DESCRIPTION OF THE TASK:
Transcribe all of the data verbatim, please, and leave out its pictures.

DATA RECORDS:
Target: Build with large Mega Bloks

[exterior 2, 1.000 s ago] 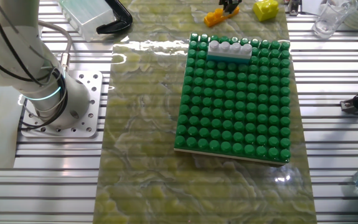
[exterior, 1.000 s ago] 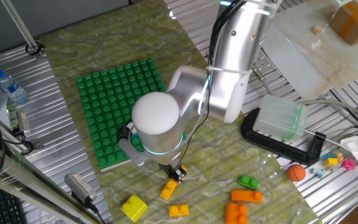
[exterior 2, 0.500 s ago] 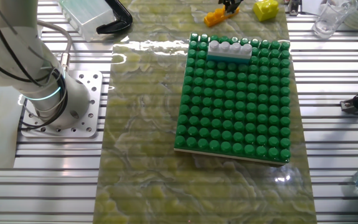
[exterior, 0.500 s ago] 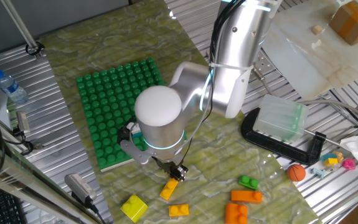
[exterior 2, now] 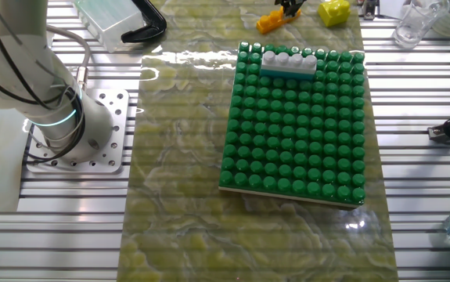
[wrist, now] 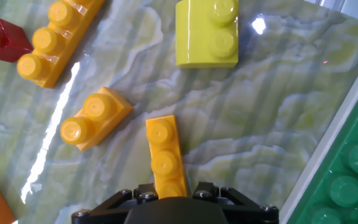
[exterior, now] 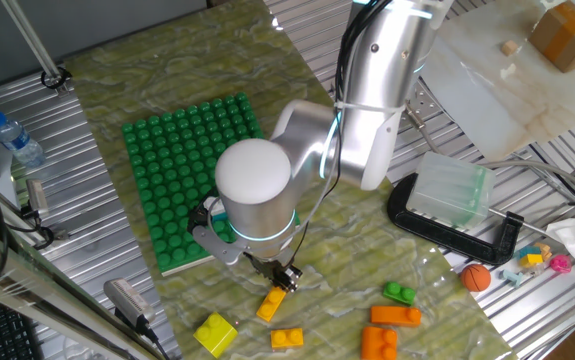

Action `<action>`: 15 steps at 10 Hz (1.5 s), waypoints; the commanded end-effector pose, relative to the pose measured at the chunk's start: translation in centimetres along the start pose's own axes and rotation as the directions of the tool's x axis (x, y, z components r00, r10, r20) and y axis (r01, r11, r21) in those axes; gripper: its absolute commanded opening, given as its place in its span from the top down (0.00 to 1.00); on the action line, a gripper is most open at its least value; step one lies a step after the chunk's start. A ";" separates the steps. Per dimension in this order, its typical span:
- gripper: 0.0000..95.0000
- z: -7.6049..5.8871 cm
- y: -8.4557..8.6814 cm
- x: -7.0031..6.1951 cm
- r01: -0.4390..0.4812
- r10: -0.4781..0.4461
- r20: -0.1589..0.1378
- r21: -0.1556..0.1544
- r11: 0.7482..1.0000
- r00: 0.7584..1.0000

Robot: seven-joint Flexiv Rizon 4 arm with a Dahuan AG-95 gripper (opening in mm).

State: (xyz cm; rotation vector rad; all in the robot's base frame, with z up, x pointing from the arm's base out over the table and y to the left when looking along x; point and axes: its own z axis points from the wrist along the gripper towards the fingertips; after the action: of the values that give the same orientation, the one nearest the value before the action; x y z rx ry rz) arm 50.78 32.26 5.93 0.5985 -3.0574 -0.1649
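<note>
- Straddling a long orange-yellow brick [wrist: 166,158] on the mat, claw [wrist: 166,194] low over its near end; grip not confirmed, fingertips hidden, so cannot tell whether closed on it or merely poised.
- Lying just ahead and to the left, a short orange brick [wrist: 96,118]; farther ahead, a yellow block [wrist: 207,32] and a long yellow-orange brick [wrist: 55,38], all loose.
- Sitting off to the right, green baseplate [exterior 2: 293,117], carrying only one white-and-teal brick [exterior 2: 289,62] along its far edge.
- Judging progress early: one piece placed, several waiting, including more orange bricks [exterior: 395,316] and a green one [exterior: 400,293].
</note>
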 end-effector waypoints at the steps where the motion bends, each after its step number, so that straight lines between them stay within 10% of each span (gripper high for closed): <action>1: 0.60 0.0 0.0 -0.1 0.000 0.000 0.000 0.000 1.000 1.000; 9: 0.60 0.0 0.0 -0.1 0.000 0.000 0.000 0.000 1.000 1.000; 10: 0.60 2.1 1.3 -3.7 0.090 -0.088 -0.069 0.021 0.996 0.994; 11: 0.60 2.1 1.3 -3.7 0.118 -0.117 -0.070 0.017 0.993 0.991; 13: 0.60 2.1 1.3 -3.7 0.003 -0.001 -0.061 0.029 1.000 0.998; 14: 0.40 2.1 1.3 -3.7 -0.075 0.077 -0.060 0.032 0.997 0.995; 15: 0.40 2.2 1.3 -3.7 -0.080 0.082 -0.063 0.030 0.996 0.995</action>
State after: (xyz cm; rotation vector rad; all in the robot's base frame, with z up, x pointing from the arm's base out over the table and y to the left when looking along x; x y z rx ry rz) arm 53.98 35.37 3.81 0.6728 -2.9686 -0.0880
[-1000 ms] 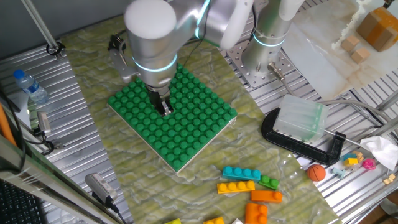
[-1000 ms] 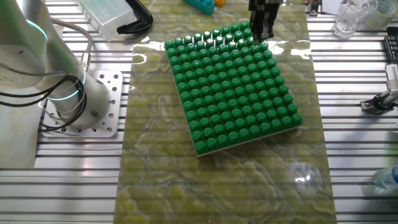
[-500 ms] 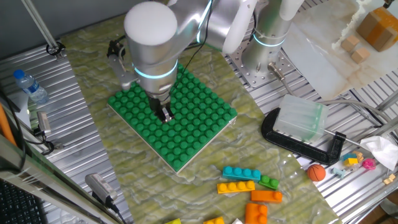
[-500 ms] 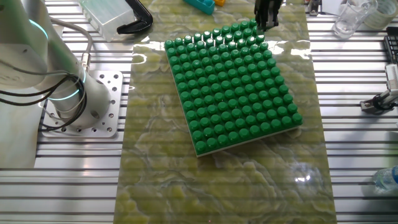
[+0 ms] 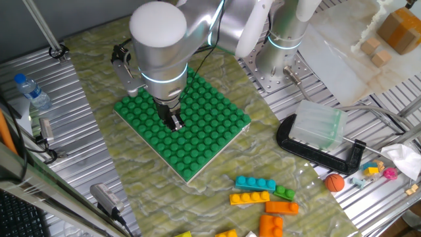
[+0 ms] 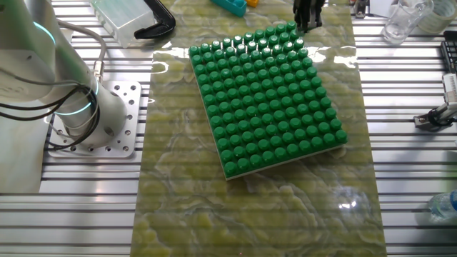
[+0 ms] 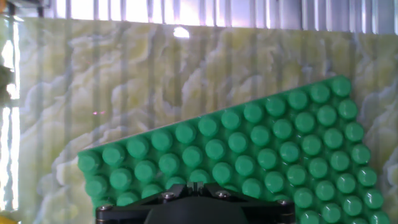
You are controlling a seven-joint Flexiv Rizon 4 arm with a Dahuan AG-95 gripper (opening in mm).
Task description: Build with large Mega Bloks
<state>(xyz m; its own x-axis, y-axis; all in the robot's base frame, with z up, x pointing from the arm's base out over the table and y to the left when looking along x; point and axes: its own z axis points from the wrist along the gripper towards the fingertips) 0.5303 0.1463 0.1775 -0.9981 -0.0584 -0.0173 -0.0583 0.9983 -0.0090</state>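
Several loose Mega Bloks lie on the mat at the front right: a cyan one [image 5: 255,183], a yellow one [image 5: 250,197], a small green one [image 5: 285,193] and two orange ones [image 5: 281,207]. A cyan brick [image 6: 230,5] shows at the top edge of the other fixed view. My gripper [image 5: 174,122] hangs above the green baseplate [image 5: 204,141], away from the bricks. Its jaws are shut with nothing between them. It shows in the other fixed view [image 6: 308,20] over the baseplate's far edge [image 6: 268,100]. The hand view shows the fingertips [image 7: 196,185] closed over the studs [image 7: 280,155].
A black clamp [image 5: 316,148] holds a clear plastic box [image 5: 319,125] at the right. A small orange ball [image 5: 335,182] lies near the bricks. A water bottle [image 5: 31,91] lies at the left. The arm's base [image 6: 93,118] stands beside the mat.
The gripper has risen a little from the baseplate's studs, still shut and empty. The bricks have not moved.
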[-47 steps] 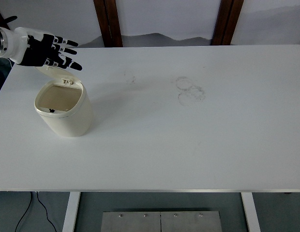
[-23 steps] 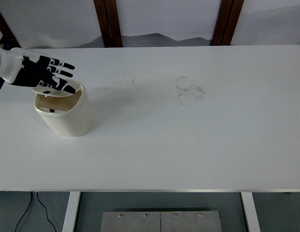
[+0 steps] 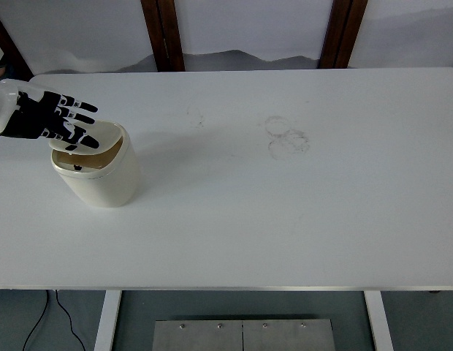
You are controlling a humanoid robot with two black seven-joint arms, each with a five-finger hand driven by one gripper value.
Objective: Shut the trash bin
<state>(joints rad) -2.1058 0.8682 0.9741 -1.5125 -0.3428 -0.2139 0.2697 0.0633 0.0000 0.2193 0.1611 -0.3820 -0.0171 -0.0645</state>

ANSWER TO THIS EXERCISE:
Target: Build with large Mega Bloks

[exterior 2, 1.000 s ago] 
[exterior, 1.000 s ago] 
[exterior 2, 0.500 s ago] 
[exterior, 0.500 s ago] 
[exterior 2, now] 
[wrist, now] 
[exterior, now] 

Action `<action>`: 15 steps at 10 Hz (1.5 s), waypoints; the commanded end-effector pose, relative to the pose measured at the chunk's start: translation in centimetres along the start pose's own axes and rotation as the directions of the tool's x axis (x, y, z components r00, r10, r20) and y axis (r01, r11, r21) in those axes; gripper: its absolute commanded opening, given as its place in its span from the top down (0.00 to 1.00); on the action line, a gripper is most open at its least value; step one lies a step after the chunk's start. A ";" separates the steps. Per dimension in this order, its typical span:
- gripper: 0.0000..95.0000
- z: -7.6049..5.8871 cm
- y: -8.4557..8.6814 cm
- x: -7.0031..6.1951 cm
- r01: -0.4390..0.4812
- r10: -0.4781..0.4461
- r20: -0.1589..0.1378
- r21: -0.1556..0.1544
- r11: 0.7482..1.0000
- r00: 0.7584..1.0000

Robot: seven-joint Flexiv Rizon 4 arm with a Dahuan AG-95 gripper (opening in mm).

State: (xyz cm; rotation vector rad; all in the robot's base frame, with z up, x pointing from the arm's base out over the table and y to the left when looking along x; point and axes: its own z axis points from the wrist along the gripper towards the fingertips; after the action: of the values that give the same orientation, the one nearest the value before the action; x y z rx ry rz) arm 50.78 32.26 5.93 0.5985 -3.0574 -0.1649
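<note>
- Straddling a long orange-yellow brick [wrist: 166,158] on the mat, claw [wrist: 166,194] low over its near end; grip not confirmed, fingertips hidden, so cannot tell whether closed on it or merely poised.
- Lying just ahead and to the left, a short orange brick [wrist: 96,118]; farther ahead, a yellow block [wrist: 207,32] and a long yellow-orange brick [wrist: 55,38], all loose.
- Sitting off to the right, green baseplate [exterior 2: 293,117], carrying only one white-and-teal brick [exterior 2: 289,62] along its far edge.
- Judging progress early: one piece placed, several waiting, including more orange bricks [exterior: 395,316] and a green one [exterior: 400,293].
</note>
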 end-effector waypoints at the steps where the motion bends, each after its step number, so that straight lines between them stay within 10% of each span (gripper high for closed): <action>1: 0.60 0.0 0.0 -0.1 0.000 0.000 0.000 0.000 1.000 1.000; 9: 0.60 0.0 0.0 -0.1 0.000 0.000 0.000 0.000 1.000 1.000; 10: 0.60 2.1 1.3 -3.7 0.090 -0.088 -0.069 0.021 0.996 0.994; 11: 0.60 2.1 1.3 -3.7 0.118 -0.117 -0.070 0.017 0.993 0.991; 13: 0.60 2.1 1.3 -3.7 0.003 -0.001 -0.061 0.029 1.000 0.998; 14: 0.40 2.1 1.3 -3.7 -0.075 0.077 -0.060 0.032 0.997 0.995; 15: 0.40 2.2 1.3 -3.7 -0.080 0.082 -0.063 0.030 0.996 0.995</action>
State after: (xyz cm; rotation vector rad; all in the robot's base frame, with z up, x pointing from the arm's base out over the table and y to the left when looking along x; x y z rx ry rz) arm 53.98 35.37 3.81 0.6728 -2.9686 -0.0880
[-1000 ms] 
[-1000 ms] 
[-500 ms] 
[-500 ms] 
[+0 ms] 
[+0 ms] 
[+0 ms] 
You are controlling a seven-joint Flexiv Rizon 4 arm with a Dahuan AG-95 gripper (opening in mm).
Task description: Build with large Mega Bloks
<state>(xyz m; its own x-axis, y-axis; all in the robot's base frame, with z up, x pointing from the arm's base out over the table and y to the left when looking along x; point and axes: its own z axis points from the wrist along the gripper towards the fingertips) 0.5303 0.1463 0.1775 -0.9981 -0.0584 -0.0173 -0.0583 0.9983 -0.0090</state>
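Several loose Mega Bloks lie on the mat at the front right: a cyan one [image 5: 255,183], a yellow one [image 5: 250,197], a small green one [image 5: 285,193] and two orange ones [image 5: 281,207]. A cyan brick [image 6: 230,5] shows at the top edge of the other fixed view. My gripper [image 5: 174,122] hangs above the green baseplate [image 5: 204,141], away from the bricks. Its jaws are shut with nothing between them. It shows in the other fixed view [image 6: 308,20] over the baseplate's far edge [image 6: 268,100]. The hand view shows the fingertips [image 7: 196,185] closed over the studs [image 7: 280,155].
A black clamp [image 5: 316,148] holds a clear plastic box [image 5: 319,125] at the right. A small orange ball [image 5: 335,182] lies near the bricks. A water bottle [image 5: 31,91] lies at the left. The arm's base [image 6: 93,118] stands beside the mat.
The gripper has risen a little from the baseplate's studs, still shut and empty. The bricks have not moved.
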[-47 steps] 
[-23 steps] 
[+0 steps] 
You are controlling a humanoid robot with two black seven-joint arms, each with a five-finger hand driven by one gripper value.
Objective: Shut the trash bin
<state>(joints rad) -2.1058 0.8682 0.9741 -1.5125 -0.3428 -0.2139 0.2697 0.0633 0.0000 0.2193 0.1611 -0.3820 -0.0171 -0.0645</state>

The answer to this exercise has been written out completely.